O roteiro de suspense é cheio de citações do universo pop. Em determinado ponto, ao explicar para as “visitantes” que as religiões são derivações da busca por controle humano, Reed cita o processo de plágio movido pela banda The Hollies contra o Radiohead por causa da canção Creep, de 1993. A temática densa do filme se dissolve no senso de humor do ator — e também no incontornável charme que fez dele uma estrela mundial.

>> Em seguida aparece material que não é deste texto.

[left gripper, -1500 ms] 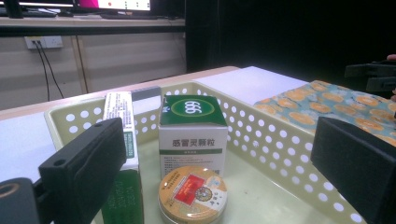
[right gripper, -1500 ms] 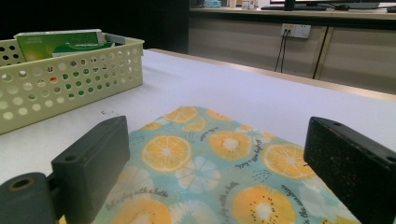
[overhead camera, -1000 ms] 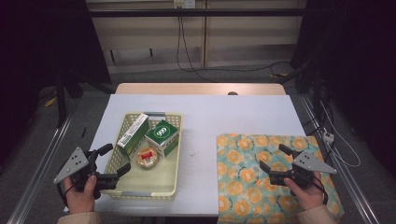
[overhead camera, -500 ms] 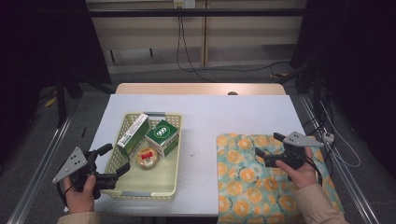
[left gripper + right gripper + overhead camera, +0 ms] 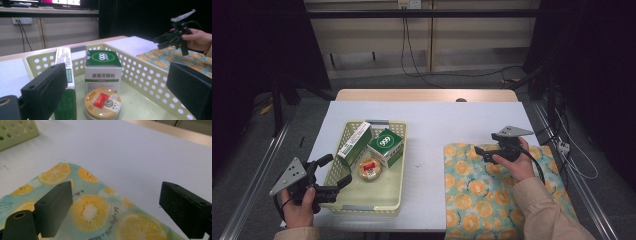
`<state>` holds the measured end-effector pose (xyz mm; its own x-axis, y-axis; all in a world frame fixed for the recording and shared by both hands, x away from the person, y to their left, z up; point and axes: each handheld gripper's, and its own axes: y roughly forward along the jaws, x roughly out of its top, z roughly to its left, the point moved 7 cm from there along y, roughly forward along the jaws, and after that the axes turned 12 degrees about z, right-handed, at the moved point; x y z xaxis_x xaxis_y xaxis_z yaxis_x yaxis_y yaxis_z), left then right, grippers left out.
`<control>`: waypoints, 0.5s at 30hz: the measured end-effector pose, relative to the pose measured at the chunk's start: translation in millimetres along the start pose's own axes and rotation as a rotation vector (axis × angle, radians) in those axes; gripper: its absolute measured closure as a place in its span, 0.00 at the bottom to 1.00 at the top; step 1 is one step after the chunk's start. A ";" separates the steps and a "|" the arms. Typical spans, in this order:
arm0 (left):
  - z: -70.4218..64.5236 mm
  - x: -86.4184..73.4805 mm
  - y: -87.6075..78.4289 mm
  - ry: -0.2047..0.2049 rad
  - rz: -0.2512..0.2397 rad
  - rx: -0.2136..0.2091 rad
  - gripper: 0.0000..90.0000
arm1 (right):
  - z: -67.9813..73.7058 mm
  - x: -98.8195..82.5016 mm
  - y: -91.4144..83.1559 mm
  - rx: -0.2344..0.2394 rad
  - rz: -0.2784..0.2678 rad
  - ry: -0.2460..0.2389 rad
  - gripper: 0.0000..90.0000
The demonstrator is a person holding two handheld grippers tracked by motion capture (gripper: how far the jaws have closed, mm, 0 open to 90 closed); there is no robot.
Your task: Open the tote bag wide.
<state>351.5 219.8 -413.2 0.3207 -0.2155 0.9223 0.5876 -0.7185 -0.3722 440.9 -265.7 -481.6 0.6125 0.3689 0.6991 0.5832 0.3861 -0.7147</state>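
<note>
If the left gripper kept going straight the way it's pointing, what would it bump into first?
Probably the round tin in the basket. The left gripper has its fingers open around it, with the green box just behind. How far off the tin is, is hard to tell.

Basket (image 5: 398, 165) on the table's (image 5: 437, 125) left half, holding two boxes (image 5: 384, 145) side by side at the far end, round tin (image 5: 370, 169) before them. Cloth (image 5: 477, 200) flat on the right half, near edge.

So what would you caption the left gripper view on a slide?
Open left gripper facing a basket holding a round tin and two boxes, the green one behind the tin.
</note>
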 end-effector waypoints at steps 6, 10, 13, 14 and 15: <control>1.6 -0.7 -1.0 0.011 0.007 0.003 0.04 | -5.4 -0.6 24.8 0.009 0.074 -0.007 0.20; 1.7 0.3 -3.0 0.002 -0.005 0.003 0.04 | -2.5 -4.3 34.5 0.041 0.120 -0.016 0.30; 2.8 -0.2 -3.6 0.007 -0.001 0.008 0.04 | 3.4 -6.6 37.4 0.039 0.160 -0.064 0.35; 3.2 -0.3 -3.6 0.008 -0.001 0.008 0.04 | 3.4 -6.6 37.4 0.039 0.160 -0.064 0.35; 3.2 -0.2 -3.5 0.006 -0.003 0.007 0.04 | 4.3 -6.7 37.4 0.042 0.162 -0.060 0.35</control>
<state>351.7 224.4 -412.4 0.3145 -0.2176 0.9240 0.5935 -0.7146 -0.3703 456.3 -250.1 -512.9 0.6630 0.4782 0.5759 0.4562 0.3519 -0.8174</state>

Nos últimos tempos, Grant já vinha investindo pesado em filmes nos quais poderia exibir sua versatilidade. Foi o vilão do infantil Paddington 2, experimentou o universo da fantasia interpretando um homem para lá de patético em Dungeons & Dragons: Honra entre Rebeldes e se pintou de laranja para encarnar um Oompa Loompa no musical Wonka. Esses filmes foram passos ousados na carreira, mas resultaram em saldo bastante positivo. Paddington 2 lhe rendeu uma indicação ao Bafta, o Oscar inglês. Em Dungeons & Dragons, contribuiu para a diversão, e o embaraçoso papel de Oompa Loompa pareceu talhado para ele: nessa versão, o personagem da A Fantástica Fábrica de Chocolate é um homenzinho ardiloso, mal-humorado e sempre pronto a tirar o protagonista do sério. Em Herege, o ex-galã agora mostra que é capaz também de fazer as plateias temê-lo e até mesmo odiá-lo. Uma virada assombrosa.